俺は肉を切ろうと躍起になっている那智の手からナイフとをフォークを取って、綺麗に肉を切り分けてやる。

内、一つをフォークで刺して那智に渡した。

那智は嬉しそうにそれを受け取って、頬張り始める。


鳥井は整った眉を顰め、煙草を取り出した。

喫煙席だから問題は無いだろう。

煙草を取り出しながら、

「妙だな」

トントンっと箱を叩いて煙草を銜えるとライターで先端を焼いて一服。思案に耽り始める。


「大抵、依頼をする際、二重依頼はお断りさせて貰ってるのが我が“チェリーボーイ”のモットーなんだがな。
おっと、これは我が社の名前な」

「……。なんだそのアダルティな名前」

「アダルト会社風に見立ててるんだよ。表向きアダルト会社な。
一応玩具も売ってるんで、いるなら買ってくれ。安く売っちゃるべ」


呆れる俺に、ステーキ肉を頬張っていた那智が「おもちゃ?」興味を示してくる。
子供な那智は今まで触れられなかった分、玩具に興味がある。

だからどんなのが置いてあるのか気になったんだろうけど…、那智、玩具の意味が違うからな。
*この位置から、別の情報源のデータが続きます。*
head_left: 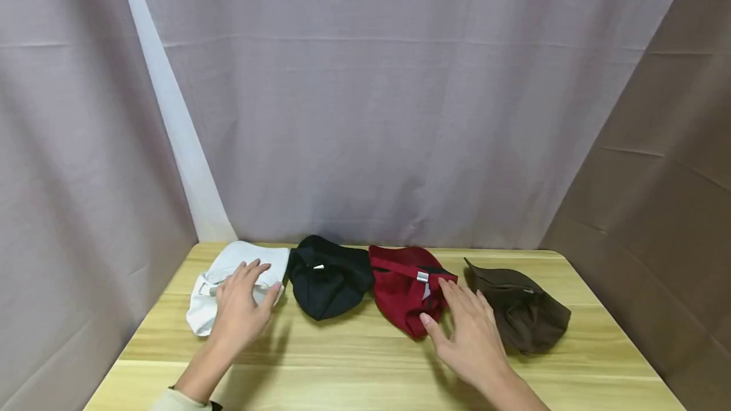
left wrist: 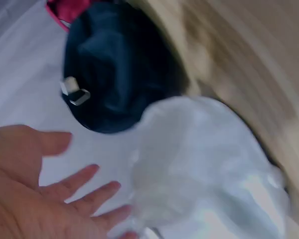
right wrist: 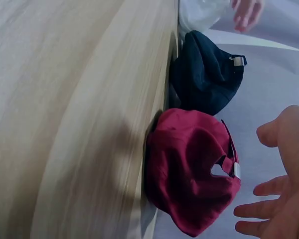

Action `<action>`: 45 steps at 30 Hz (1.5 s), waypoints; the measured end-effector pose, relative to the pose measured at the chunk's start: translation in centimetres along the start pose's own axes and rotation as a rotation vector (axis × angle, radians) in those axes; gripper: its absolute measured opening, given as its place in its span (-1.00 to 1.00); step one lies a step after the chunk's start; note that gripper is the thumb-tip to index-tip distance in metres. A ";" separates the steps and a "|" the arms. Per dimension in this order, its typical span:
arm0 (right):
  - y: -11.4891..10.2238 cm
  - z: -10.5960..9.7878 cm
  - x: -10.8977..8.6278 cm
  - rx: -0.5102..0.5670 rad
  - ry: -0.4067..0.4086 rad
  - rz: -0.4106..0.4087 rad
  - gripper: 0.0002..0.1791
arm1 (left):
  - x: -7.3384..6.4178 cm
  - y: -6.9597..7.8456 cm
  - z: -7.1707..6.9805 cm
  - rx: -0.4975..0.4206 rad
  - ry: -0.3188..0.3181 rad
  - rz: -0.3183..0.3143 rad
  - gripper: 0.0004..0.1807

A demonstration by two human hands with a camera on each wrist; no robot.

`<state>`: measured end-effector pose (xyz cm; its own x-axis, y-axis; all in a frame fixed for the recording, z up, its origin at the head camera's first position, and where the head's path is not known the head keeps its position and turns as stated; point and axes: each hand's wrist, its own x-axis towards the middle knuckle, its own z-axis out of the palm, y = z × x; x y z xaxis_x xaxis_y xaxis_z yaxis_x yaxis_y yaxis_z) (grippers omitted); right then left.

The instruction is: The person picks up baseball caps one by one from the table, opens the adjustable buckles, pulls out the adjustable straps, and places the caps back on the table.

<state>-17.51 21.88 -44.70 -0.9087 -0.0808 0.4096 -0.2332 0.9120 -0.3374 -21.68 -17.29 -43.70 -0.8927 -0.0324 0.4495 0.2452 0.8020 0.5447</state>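
Observation:
Along the back of the wooden table lie a white cap (head_left: 245, 255), a black cap (head_left: 331, 281), a dark red cap (head_left: 402, 293) and a dark brown cap (head_left: 525, 313). Above the white cap my left hand (head_left: 240, 309) hovers with fingers spread; in the left wrist view the fingertips (left wrist: 109, 186) are close to the cap, and contact there cannot be made out. My right hand (head_left: 471, 338) is at the right side of the red cap, its fingers apart. In the right wrist view a gap shows between that hand (right wrist: 284, 184) and the red cap's strap buckle (right wrist: 236, 170).
The wooden table (head_left: 331, 373) extends in front of the caps. Grey curtains (head_left: 400, 113) hang right behind its back edge and along the left side, with a browner curtain (head_left: 657, 227) at the right. The black cap touches or nearly touches both neighbours.

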 end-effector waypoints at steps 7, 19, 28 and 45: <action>0.1 -0.3 0.1 0.006 0.032 0.002 -0.26 | -0.4 -4.0 -1.8 0.094 -0.033 -0.141 -0.48; -0.1 0.3 -0.1 0.025 0.053 -0.016 -0.31 | -0.8 -8.2 -4.8 0.186 -0.062 -0.118 -0.66; -0.4 0.5 -0.3 0.043 0.032 0.011 -0.31 | -0.9 -8.7 -5.6 0.221 0.029 -0.124 -0.72; -0.3 1.2 -1.1 0.053 0.043 -0.001 -0.34 | -0.2 -7.5 -5.7 -0.018 0.376 -0.183 -0.58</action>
<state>-16.89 21.21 -46.08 -0.8931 -0.0635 0.4453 -0.2532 0.8892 -0.3810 -21.17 -26.73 -43.82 -0.7230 -0.3917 0.5691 0.1043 0.7524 0.6504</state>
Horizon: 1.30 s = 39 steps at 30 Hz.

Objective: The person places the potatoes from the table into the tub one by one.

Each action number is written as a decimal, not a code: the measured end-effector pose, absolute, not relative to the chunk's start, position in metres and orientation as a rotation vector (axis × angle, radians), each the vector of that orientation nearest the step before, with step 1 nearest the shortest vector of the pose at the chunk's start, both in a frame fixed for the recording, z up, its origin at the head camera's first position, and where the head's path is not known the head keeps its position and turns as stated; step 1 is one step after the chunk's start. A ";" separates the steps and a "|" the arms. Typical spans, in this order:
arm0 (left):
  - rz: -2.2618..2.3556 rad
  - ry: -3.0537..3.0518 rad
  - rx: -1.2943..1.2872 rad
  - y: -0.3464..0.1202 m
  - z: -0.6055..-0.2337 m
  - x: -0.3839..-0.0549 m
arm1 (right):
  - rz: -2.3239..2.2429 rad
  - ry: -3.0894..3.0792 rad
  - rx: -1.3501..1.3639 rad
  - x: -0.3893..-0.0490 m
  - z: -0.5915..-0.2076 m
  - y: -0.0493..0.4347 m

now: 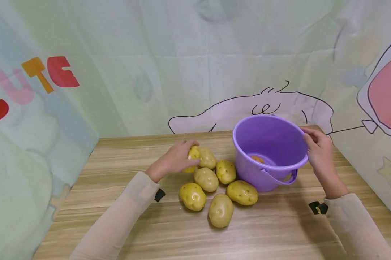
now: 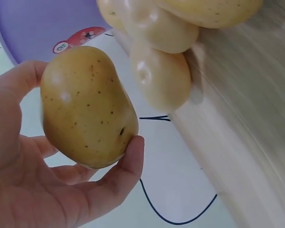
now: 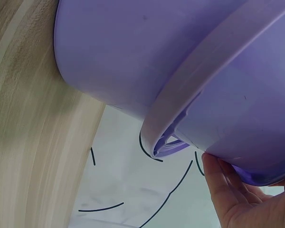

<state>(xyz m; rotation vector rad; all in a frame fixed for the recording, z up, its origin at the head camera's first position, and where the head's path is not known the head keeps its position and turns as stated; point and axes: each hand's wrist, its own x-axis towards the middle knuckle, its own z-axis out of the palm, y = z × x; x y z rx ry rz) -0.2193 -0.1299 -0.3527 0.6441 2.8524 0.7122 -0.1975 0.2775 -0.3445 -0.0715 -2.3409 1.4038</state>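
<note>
Potato gripped in left hand; right hand pinches bucket rim; backdrop letters read "UTE"; red label illegible.

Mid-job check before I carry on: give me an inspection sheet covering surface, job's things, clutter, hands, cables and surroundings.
Surface: wood-grain tabletop, no spill seen.
Job's things: yellow potato in hand; six loose potatoes near the purple bucket; orange-brown item inside it, mostly hidden, identity unclear.
Clutter: nothing seen.
Hands: left hand grips the yellow potato; right hand holds the purple bucket at its rim.
Cables: nothing seen.
Surroundings: cartoon-printed backdrop behind and at both sides.
</note>
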 end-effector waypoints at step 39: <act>0.798 2.840 0.862 -0.090 -0.301 -0.208 | 1.373 -2.324 -0.082 -0.199 -0.345 0.276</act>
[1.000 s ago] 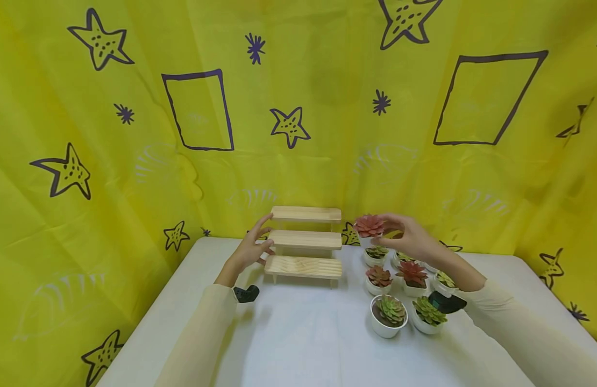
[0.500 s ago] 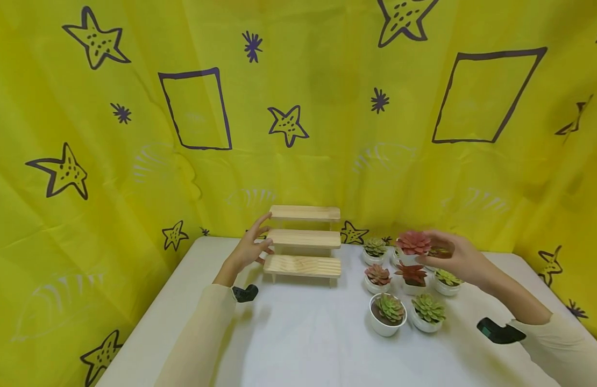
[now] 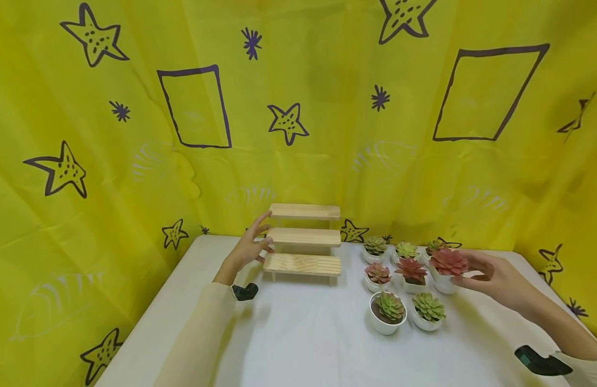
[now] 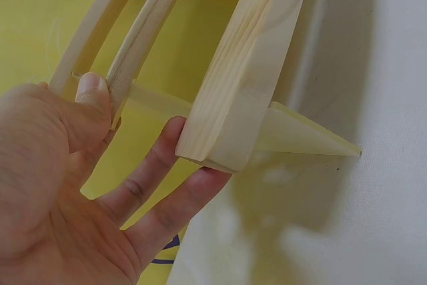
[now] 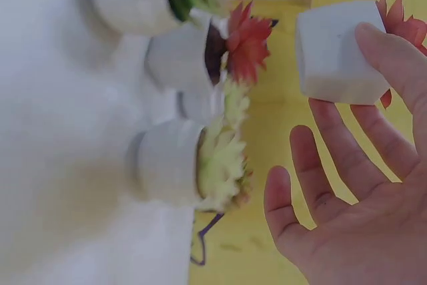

話は元に戻して、鳥井は妙だと繰り返し紫煙を吐き出した。


「例えばだ。
俺がヘマする可能性があるからってことで、同社内の他の奴にも依頼を頼んでおくってなら話は分かる。
事前に俺にも連絡が入るだろうし、取り分の分配も社内で決めてくれる」


けどな同職を携わってる別会社にも二重で依頼するってなると話は別だ。

同じ人間を二会社が狙うことになる。


じゃあ始末した際、どっちに金を渡すんだって話になる。

雇い主自身も現場にいるわけじゃないから、どっちかにしか金を渡せない場合、どっちかは損をすることになる。

片や正直に始末したって言うだろうけど、片や偽って始末したって主張をするだろう。


折半? とんでもねぇ。

片方は仕事をこなしてねぇんだから、仕事をこなした片方は拒絶すること間違いなし。


つまり―…。



「揉め事が起きて、最悪潰し合いになる…てか?」


「ご名答。さすが若旦那」



鳥井はニッと口角をつり上げて、小汚い灰皿に灰を落とす。